Ob David richtig von Sex träumte? Mit allem Drum und Dran? In Lukes Träumen kam es nie zum Vollzug. Die Dinge bahnten sich an oder er befand sich plötzlich mitten in einer zweideutigen Position, aber ehe es zur Sache ging, wachte er auf. Immer. Leider hatten auch seine Tagträume Grenzen und er konnte nicht einmal genau sagen, ob er sie bewusst setzte, oder sein Unterbewusstsein verhinderte, dass er gedanklich zu weit ging.

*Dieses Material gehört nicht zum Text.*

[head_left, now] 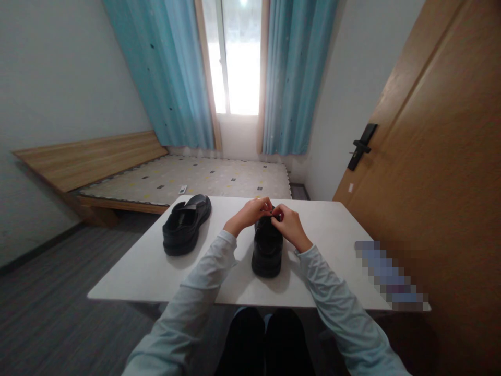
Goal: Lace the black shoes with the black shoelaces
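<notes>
A black leather shoe [267, 253] stands upright on the white table in front of me, its heel towards me and its opening facing up. My left hand [256, 211] pinches at the upper, on the far side of the opening. From the right, my right hand [287, 222] is closed on the same area, its fingertips close to those of the left. The fingers hide the front of the shoe and the exact part they grip. Another black shoe [182, 243] sits apart at the table's left, toe pointing away.
The white table [129, 277] has its near edge just before my knees. A blurred-out bluish item [391, 274] lies at its right edge. Beyond stands a bed [219, 177] with a small white object [182, 189] on it. A wooden door [438, 172] is close on the right.
</notes>
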Tool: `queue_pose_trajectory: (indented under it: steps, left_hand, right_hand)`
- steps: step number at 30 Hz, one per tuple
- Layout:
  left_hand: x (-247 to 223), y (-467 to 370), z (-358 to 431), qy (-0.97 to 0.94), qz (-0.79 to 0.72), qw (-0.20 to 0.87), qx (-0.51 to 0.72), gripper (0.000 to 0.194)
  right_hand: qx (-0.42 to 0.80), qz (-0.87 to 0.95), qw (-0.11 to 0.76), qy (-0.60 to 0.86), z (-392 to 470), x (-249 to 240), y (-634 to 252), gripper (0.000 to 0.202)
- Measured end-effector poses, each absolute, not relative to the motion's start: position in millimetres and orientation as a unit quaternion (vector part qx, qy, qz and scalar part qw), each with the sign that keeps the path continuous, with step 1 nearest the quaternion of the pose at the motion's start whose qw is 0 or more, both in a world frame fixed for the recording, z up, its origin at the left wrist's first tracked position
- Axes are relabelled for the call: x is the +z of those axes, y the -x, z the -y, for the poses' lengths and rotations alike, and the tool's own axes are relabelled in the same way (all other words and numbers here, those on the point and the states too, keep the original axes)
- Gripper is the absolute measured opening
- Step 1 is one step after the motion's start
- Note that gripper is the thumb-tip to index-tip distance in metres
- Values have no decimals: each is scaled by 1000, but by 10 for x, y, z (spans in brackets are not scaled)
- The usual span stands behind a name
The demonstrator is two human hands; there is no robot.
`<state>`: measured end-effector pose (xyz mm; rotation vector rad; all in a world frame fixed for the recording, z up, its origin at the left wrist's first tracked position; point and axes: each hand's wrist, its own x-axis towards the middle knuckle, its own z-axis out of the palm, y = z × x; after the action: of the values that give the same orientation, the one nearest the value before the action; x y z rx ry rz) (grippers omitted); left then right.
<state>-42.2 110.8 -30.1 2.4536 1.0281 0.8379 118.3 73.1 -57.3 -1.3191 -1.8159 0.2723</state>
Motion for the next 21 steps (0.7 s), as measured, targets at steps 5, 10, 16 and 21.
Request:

Luke konnte sich zwar keine Zärtlichkeiten mit David herbeiträumen – sie sich nur wünschen und verzweifelt herbeisehnen –, aber er konnte sich erinnern. Die Erinnerung klappte auch nach zehn Jahren so gut, als wäre sie erst gestern Nacht entstanden. Nun – Luke hatte sie aber auch aufgewärmt, tausende Male. Würden Neurowissenschaftler sein Gehirn scannen, würden sie einen wollfadendicken Strang Synapsen finden. Das war die Nacht, in der Luke zwanzig wurde. Die Nacht des Kusses. Die Nacht des Pakts. Die Nacht, die David vergessen hatte.